#### [TASK REQUIREMENTS]
In the records below, find the line with "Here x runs" and the line with "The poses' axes". Print both exactly, along with every line between them, and no other line.
***** DATA TO PROCESS *****
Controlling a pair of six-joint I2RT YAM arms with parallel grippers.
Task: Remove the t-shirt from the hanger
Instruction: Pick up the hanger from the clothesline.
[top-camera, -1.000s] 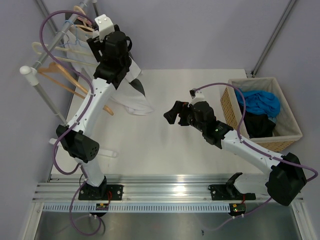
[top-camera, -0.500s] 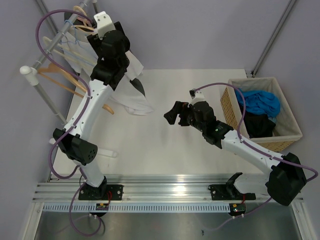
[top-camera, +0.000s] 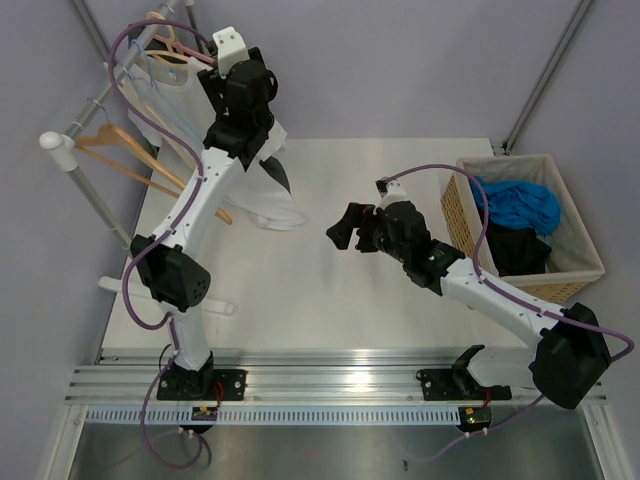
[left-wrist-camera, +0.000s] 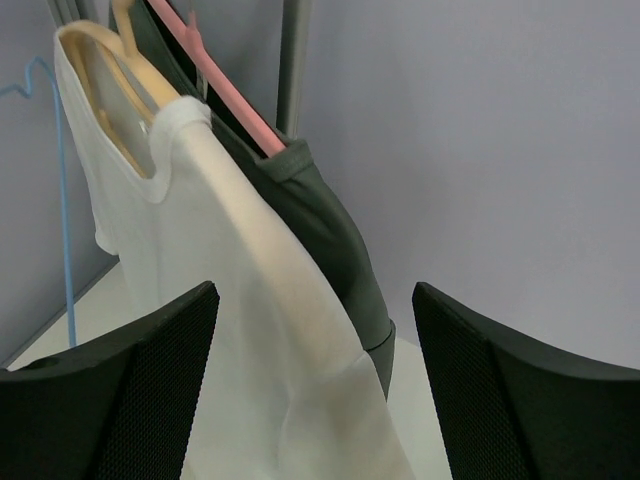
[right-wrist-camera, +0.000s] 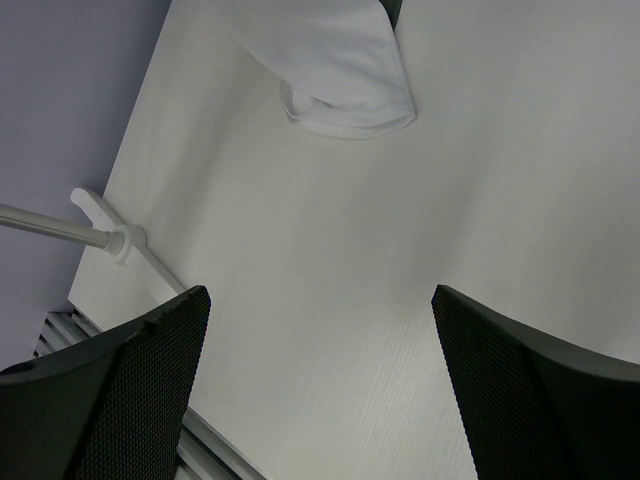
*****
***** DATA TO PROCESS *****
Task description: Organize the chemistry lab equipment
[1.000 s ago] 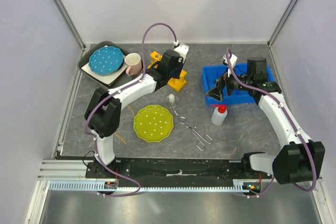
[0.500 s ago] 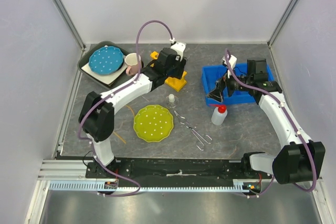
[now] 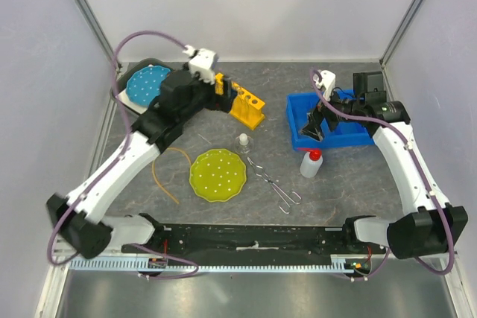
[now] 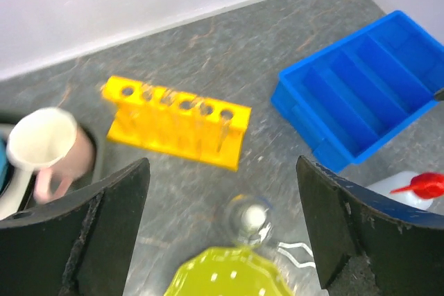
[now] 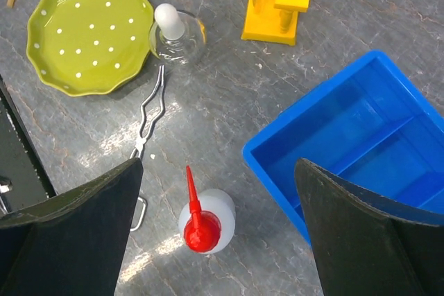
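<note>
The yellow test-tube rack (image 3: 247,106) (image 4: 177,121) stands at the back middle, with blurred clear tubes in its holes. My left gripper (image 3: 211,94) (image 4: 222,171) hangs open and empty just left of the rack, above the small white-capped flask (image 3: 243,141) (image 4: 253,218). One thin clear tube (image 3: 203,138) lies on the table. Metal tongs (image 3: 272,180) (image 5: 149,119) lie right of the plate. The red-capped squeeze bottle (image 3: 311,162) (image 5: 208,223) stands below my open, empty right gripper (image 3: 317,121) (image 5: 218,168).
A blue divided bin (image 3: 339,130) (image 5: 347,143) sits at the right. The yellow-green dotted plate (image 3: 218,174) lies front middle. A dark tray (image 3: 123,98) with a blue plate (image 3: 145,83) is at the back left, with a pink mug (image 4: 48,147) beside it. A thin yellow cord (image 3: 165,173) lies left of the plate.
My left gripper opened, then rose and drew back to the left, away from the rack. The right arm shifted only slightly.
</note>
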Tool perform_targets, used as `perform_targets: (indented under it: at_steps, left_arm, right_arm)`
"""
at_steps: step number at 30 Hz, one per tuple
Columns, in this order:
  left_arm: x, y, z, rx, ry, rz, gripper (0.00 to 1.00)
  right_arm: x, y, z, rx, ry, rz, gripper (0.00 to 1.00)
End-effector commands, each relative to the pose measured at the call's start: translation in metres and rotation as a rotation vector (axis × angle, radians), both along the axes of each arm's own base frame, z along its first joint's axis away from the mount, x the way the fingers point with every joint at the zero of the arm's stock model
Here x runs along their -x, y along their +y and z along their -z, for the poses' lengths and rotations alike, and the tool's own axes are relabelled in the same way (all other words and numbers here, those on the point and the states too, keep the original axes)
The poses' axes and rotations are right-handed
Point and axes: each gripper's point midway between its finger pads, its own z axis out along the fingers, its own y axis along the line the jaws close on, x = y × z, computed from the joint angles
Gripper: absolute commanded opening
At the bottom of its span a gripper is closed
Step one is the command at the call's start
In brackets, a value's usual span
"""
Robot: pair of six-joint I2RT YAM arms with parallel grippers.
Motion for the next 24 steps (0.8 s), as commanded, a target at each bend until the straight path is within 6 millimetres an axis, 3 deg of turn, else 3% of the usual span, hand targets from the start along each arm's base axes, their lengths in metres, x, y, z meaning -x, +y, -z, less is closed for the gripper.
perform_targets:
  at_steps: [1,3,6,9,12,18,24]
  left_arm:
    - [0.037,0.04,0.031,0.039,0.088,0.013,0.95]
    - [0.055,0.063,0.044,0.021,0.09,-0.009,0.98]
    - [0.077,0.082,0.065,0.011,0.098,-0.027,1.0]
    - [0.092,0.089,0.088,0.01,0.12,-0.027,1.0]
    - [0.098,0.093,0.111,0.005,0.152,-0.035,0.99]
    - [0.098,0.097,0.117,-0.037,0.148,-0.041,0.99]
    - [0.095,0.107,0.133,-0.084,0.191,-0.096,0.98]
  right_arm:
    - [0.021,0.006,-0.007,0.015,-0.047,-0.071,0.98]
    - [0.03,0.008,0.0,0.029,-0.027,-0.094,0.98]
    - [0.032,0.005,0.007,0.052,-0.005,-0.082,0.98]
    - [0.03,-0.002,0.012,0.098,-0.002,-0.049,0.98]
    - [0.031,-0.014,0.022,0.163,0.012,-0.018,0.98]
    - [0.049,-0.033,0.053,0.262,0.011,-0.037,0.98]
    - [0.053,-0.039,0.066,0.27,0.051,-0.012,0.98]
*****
#### [SOLUTION TO THE PROBLEM]
Here x runs along their -x, y along their +y and z along their -z, for the poses' lengths and rotations alike, and the tool's own axes are relabelled in the same way (all other words and numbers here, those on the point and the states too, keep the original axes)
The poses' axes and rotations are right-handed

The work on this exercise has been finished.